Hi Tomas, Thanks for your reply. One thing I forgot to mention is that this is also in the context of writing a proposal for TR2 based on Boost.Asio. Since the filesystem library has already been accepted for TR2 I want to keep the low-level error approach as consistent as possible with it. <snip>
The other problem was that Windows and Unix have a different models of handling errors. On Unix, errors are "syscall sensitive", i.e. there is a limited number of error codes and they sometimes mean slightly different things depending on which system call was invoked. On the other hand, on Windows the error space is "flat" and any system call can essentially return any of the (10000 or so) error values.
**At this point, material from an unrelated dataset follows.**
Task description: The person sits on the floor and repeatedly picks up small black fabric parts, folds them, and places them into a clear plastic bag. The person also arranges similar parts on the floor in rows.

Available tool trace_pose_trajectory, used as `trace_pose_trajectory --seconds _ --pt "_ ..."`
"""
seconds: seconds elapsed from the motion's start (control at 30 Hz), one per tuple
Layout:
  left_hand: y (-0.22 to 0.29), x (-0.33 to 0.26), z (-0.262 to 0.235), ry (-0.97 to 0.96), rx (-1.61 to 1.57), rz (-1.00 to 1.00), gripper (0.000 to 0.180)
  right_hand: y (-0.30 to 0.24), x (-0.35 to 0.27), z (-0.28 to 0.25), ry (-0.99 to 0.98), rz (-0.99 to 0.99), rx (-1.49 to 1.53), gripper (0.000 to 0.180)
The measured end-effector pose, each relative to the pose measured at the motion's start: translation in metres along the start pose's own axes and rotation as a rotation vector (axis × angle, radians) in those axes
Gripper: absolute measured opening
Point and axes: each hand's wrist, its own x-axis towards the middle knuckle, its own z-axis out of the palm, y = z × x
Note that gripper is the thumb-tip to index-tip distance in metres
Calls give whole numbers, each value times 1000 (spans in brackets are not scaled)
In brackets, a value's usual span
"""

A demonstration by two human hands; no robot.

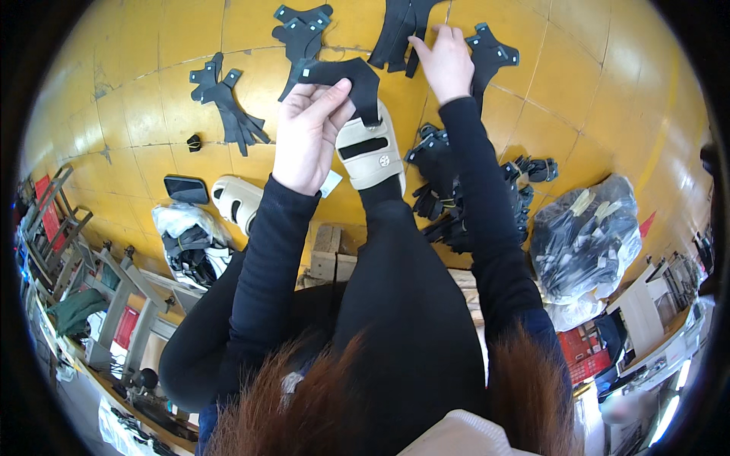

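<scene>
My left hand [312,125] pinches a bent black fabric piece [357,74] with a small white label at one end. It hangs over the toe of a beige slipper [367,148] on my foot. Further up and to the right, my right hand [447,64] is open, thumb apart from the fingers. It reaches between a stack of long black fabric pieces [399,34] and a pile of branched, labelled black pieces [494,55]. The thumb is beside the stack's edge; whether it touches, I cannot tell.
More labelled black pieces [300,38] and a fanned pile [228,106] lie on the yellow tiled floor [152,45]. Nearer are a phone [185,189], another beige slipper [236,199], bundled black pieces [437,163], and a large clear plastic bag [585,239] of dark pieces.
</scene>
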Motion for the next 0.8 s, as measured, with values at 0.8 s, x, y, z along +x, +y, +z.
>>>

Yep, this is exactly the main problem I'm facing. Even on windows the error space may not be truly flat once you incorporate other "system" libraries like OpenSSL say, which use their own error space. <snip>
d) The error handler would then get invoked with the SysResult and it could decide based either on the "System independent" or "system specific" error code, what it should do. The error handler would return one of "CONTINUE", "RETRY", "FAIL" enumerations. The first and second are, I think, self-explanatory. The third would cause the surrounding code to trow an exception, similar to system_error. My default error handlers would do something sensible like retry on EINTR and and throw on other error conditions. I also had a non-throwing version.
This approach is similar to what's currently in asio: - The synchronous functions have overloads that take an Error_Handler function object that can be used to customise what happens when an error occurs. However the Error_Handler does not allow the operation to be restarted. - The higher level asio::read() and asio::write() functions also have a Completion_Condition function object which is passed the error code and the amount of bytes transferred. The return value from this function object indicates whether the underlying operation should be restarted. <snip>
i) Assuming that your "high-level" system operation is implemented in terms of several system calls, what is a good way handling system-specific error codes? My error handlers had the possibility of handling not only the "high- level" library errors but also use the low-level system errnos. However, as you can see, this breaks encapsulation by making assumptions about how the function is implemented in terms of the underlying syscalls.
For most functions in the current asio implementation I think this isn't too bad. They are often relatively thin wrappers around the existing system calls, and in many cases there is already mapping to just one system call. In other cases I think it will have to be a best-effort translation of the error code to something sensible.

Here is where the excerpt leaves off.